- Activity:
From the first line to the last, give the listing again exactly.

- The data:
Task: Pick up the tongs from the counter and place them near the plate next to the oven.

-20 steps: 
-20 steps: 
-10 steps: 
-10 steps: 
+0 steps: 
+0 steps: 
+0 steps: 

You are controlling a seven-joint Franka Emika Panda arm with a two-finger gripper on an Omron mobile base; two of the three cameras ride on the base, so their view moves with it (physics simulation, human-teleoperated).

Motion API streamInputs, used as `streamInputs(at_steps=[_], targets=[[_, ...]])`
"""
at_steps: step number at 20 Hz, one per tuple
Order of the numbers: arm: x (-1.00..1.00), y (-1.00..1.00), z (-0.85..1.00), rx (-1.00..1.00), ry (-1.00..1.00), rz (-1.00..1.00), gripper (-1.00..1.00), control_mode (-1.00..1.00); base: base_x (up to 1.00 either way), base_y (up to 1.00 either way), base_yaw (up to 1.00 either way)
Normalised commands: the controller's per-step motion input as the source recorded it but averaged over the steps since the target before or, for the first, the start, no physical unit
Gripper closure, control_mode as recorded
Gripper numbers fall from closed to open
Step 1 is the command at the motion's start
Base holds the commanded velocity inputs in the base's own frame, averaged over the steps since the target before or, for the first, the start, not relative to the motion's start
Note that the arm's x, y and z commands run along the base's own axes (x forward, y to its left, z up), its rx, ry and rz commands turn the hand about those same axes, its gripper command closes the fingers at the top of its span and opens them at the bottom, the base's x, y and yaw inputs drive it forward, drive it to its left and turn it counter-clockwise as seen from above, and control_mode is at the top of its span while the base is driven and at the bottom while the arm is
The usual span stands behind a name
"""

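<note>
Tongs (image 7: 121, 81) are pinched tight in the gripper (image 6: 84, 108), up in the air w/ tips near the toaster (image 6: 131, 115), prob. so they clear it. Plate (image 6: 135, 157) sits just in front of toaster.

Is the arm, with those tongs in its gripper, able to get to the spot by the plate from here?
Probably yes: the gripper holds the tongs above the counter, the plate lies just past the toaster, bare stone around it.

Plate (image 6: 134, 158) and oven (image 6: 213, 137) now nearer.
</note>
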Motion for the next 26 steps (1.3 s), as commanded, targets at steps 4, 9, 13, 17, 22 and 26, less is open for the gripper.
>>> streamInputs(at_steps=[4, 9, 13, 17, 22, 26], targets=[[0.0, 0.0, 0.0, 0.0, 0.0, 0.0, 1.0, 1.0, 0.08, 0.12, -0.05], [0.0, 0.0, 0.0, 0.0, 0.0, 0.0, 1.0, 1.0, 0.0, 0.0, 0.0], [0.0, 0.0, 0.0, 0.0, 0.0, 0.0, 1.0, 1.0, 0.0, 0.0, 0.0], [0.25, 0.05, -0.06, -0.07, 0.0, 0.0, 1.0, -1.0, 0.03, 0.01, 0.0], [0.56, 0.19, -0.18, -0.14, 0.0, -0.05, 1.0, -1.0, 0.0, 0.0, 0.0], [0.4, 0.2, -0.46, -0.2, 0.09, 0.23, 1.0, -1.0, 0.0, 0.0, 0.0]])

- Finished exercise:
Task: Pick up the tongs from the counter and place them near the plate next to the oven.

-20 steps: 
-20 steps: 
-10 steps: 
-10 steps: 
+0 steps: 
+0 steps: 
+0 steps: 

You are controlling a seven-joint Franka Emika Panda arm with a two-finger gripper on an Omron mobile base; two of the three cameras ride on the base, so their view moves with it (physics simulation, human-teleoperated).

Motion API streamInputs, used as `streamInputs(at_steps=[_], targets=[[_, ...]])`
"""
at_steps: step number at 20 Hz, one per tuple
Order of the numbers: arm: x (-1.00..1.00), y (-1.00..1.00), z (-0.85..1.00), rx (-1.00..1.00), ry (-1.00..1.00), rz (-1.00..1.00), gripper (-1.00..1.00), control_mode (-1.00..1.00); base: base_x (up to 1.00 either way), base_y (up to 1.00 either way), base_yaw (up to 1.00 either way)
Normalised commands: the controller's per-step motion input as the source recorded it but averaged over the steps since the target before or, for the first, the start, no physical unit
Gripper closure, control_mode as recorded
Gripper numbers fall from closed to open
Step 1 is the command at the motion's start
Base holds the commanded velocity inputs in the base's own frame, averaged over the steps since the target before or, for the first, the start, not relative to the motion's start
Note that the arm's x, y and z commands run along the base's own axes (x forward, y to its left, z up), its rx, ry and rz commands turn the hand about those same axes, its gripper command closes the fingers at the top of its span and opens them at the bottom, the base's x, y and yaw inputs drive it forward, drive it to its left and turn it counter-clockwise as seen from above, and control_mode is at the top of its span while the base is driven and at the bottom while the arm is
The usual span stands behind a name
"""

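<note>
Tongs (image 7: 121, 81) are pinched tight in the gripper (image 6: 84, 108), up in the air w/ tips near the toaster (image 6: 131, 115), prob. so they clear it. Plate (image 6: 135, 157) sits just in front of toaster.

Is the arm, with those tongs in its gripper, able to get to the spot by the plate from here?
Probably yes: the gripper holds the tongs above the counter, the plate lies just past the toaster, bare stone around it.

Plate (image 6: 134, 158) and oven (image 6: 213, 137) now nearer.
</note>
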Motion for the next 26 steps (1.3 s), as commanded, targets at steps 4, 9, 13, 17, 22 and 26, less is open for the gripper.
>>> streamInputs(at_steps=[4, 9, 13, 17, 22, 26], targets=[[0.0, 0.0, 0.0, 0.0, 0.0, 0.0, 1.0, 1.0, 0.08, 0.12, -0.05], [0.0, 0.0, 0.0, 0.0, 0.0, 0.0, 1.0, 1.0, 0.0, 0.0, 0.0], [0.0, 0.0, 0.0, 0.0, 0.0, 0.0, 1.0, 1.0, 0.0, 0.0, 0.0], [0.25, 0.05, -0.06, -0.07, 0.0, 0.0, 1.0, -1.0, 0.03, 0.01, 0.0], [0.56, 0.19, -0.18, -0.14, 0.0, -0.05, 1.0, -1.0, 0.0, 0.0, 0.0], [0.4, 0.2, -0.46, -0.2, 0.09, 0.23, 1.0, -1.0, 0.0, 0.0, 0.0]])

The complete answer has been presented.